● **PROVIDED DATA**
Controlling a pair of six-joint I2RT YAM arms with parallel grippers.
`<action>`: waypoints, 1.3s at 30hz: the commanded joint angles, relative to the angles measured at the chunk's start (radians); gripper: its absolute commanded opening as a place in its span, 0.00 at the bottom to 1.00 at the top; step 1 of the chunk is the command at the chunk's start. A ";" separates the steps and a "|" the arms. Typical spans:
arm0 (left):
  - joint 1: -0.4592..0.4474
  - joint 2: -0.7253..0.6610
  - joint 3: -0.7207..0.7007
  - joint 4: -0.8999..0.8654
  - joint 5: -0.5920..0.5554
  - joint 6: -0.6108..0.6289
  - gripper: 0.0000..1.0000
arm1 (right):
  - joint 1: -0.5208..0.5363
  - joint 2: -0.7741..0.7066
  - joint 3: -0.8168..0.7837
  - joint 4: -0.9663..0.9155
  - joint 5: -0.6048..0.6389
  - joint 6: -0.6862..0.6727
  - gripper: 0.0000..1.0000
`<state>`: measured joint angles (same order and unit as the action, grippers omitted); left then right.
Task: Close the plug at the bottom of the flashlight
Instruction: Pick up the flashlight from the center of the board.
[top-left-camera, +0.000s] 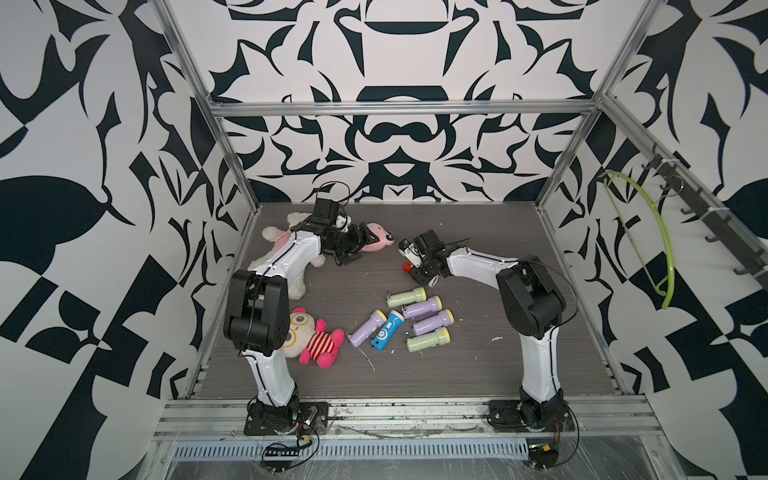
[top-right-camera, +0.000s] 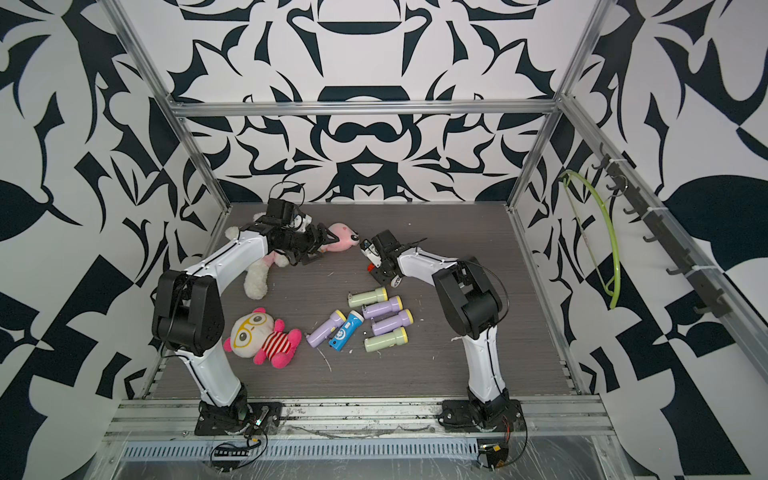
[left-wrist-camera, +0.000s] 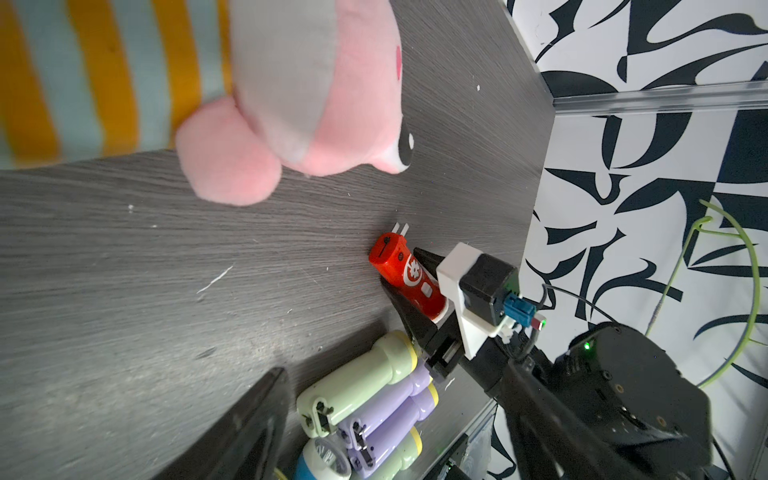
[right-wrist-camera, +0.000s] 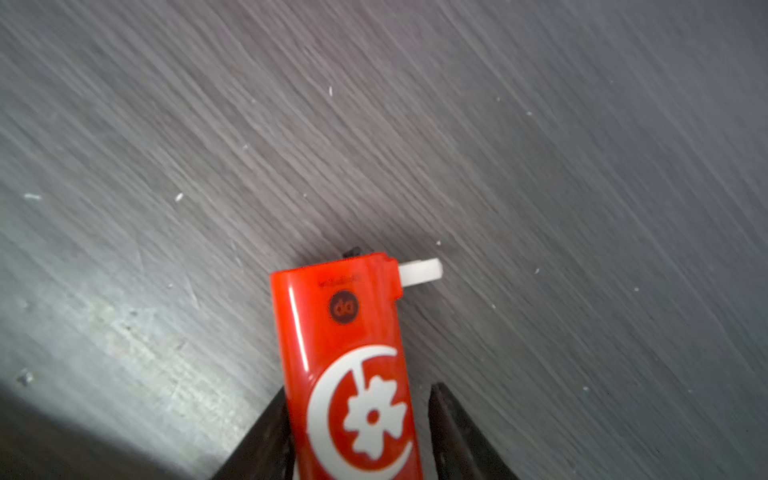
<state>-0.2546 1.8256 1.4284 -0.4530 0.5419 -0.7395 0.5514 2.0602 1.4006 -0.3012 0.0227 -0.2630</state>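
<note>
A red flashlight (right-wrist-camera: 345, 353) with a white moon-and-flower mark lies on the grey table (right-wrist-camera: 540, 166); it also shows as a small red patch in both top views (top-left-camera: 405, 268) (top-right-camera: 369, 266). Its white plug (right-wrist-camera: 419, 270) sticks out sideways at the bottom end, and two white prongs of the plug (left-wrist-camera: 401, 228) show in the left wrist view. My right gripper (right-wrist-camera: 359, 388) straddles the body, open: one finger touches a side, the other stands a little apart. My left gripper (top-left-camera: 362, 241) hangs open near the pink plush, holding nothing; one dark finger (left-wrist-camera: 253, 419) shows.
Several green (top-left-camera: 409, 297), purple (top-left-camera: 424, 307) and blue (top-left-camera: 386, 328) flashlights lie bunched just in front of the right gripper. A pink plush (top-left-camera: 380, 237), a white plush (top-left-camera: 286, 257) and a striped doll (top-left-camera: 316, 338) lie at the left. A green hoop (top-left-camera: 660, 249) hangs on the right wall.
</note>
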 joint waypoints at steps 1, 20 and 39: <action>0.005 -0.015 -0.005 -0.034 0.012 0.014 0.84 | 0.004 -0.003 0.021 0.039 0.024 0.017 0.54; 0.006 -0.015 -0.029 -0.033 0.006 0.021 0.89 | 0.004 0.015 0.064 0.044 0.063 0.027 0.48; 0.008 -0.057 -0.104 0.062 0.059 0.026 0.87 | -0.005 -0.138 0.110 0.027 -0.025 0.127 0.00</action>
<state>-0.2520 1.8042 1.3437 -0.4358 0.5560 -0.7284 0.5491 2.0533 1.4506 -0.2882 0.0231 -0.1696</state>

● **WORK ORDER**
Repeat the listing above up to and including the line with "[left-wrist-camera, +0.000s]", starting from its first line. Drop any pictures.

● **OUTPUT FOR THIS TASK**
Controlling a pair of six-joint I2RT YAM arms with parallel grippers.
`<action>`: waypoints, 1.3s at 30hz: the commanded joint angles, relative to the angles measured at the chunk's start (radians); gripper: its absolute commanded opening as a place in its span, 0.00 at the bottom to 1.00 at the top; step 1 of the chunk is the command at the chunk's start. A ";" separates the steps and a "|" the arms. Typical spans:
arm0 (left):
  - joint 1: -0.4592..0.4474
  - joint 2: -0.7253..0.6610
  - joint 3: -0.7207..0.7007
  - joint 4: -0.8999..0.8654
  - joint 5: -0.5920..0.5554
  - joint 6: -0.6108..0.6289
  - gripper: 0.0000..1.0000
arm1 (right):
  - joint 1: -0.5208..0.5363
  - joint 2: -0.7741..0.7066
  - joint 3: -0.8168..0.7837
  - joint 4: -0.9663..0.9155
  - joint 5: -0.6048..0.6389
  - joint 6: -0.6862..0.6727
  - gripper: 0.0000..1.0000
`<state>`: measured joint angles (same order and unit as the action, grippers omitted); left then right.
Task: Close the plug at the bottom of the flashlight
Instruction: Pick up the flashlight from the center of the board.
[top-left-camera, +0.000s] 
[top-right-camera, +0.000s] 
[left-wrist-camera, +0.000s] 

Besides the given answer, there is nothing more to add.